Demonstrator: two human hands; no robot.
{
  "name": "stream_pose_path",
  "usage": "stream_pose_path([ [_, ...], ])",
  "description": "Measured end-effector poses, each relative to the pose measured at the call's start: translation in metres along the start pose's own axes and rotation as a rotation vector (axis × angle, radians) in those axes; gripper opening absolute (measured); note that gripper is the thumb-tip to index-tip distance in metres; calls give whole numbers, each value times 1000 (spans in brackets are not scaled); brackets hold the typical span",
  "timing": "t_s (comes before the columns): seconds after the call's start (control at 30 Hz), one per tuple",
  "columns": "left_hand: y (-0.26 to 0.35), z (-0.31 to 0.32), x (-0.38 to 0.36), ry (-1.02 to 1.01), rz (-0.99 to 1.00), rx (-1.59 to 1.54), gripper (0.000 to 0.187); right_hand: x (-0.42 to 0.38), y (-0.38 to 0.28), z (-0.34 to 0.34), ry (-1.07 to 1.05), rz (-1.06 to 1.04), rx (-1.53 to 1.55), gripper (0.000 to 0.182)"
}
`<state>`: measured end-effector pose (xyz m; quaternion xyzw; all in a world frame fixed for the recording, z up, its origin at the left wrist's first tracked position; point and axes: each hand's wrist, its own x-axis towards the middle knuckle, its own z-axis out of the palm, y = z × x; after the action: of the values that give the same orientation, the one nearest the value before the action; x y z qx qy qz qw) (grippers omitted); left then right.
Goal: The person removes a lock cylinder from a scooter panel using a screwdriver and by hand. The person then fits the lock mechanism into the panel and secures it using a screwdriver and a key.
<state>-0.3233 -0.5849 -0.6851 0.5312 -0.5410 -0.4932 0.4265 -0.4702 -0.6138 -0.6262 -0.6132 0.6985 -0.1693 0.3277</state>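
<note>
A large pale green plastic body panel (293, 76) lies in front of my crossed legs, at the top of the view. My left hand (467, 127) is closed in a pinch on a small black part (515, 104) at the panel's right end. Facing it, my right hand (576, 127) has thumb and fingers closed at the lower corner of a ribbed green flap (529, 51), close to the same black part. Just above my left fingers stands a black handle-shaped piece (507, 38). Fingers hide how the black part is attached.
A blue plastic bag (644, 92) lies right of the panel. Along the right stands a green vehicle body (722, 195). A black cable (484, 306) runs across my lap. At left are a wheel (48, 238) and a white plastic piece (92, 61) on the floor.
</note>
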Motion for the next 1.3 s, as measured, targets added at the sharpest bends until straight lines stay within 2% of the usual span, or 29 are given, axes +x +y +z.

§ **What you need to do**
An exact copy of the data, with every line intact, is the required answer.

§ **Solution for this task**
Demonstrator: two human hands; no robot.
{
  "name": "stream_pose_path",
  "usage": "stream_pose_path([ [_, ...], ])",
  "description": "Measured end-effector poses, each relative to the pose measured at the call's start: translation in metres along the start pose's own axes and rotation as a rotation vector (axis × angle, radians) in those axes; gripper opening absolute (measured); note that gripper is the thumb-tip to index-tip distance in metres; calls give whole numbers, each value times 1000 (spans in brackets are not scaled); brackets hold the typical span",
  "timing": "t_s (comes before the columns): seconds after the call's start (control at 30 Hz), one per tuple",
  "columns": "left_hand: y (-0.26 to 0.35), z (-0.31 to 0.32), x (-0.38 to 0.36), ry (-1.02 to 1.01), rz (-0.99 to 1.00), rx (-1.59 to 1.54), gripper (0.000 to 0.187); right_hand: x (-0.42 to 0.38), y (-0.38 to 0.28), z (-0.34 to 0.34), ry (-1.07 to 1.05), rz (-1.06 to 1.04), rx (-1.53 to 1.55), gripper (0.000 to 0.182)"
}
`<state>`: measured end-effector pose (xyz m; quaternion xyzw; all in a world frame fixed for the recording, z up, its origin at the left wrist's first tracked position; point and axes: each hand's wrist, its own x-axis towards the middle knuckle, its own z-axis out of the palm, y = z × x; after the action: of the values that give the same orientation, the one nearest the value before the action; x y z qx qy qz qw) (grippers omitted); left then right.
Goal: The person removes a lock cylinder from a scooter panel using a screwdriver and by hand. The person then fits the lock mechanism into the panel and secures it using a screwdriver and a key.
<state>-0.3233 -0.5849 -0.6851 0.5312 -0.5410 -0.4932 0.4265 -0.4702 -0.6138 -0.6262 -0.6132 0.6985 -0.1693 0.3277</state>
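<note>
A large pale green plastic body panel (293, 76) lies in front of my crossed legs, at the top of the view. My left hand (467, 127) is closed in a pinch on a small black part (515, 104) at the panel's right end. Facing it, my right hand (576, 127) has thumb and fingers closed at the lower corner of a ribbed green flap (529, 51), close to the same black part. Just above my left fingers stands a black handle-shaped piece (507, 38). Fingers hide how the black part is attached.
A blue plastic bag (644, 92) lies right of the panel. Along the right stands a green vehicle body (722, 195). A black cable (484, 306) runs across my lap. At left are a wheel (48, 238) and a white plastic piece (92, 61) on the floor.
</note>
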Motion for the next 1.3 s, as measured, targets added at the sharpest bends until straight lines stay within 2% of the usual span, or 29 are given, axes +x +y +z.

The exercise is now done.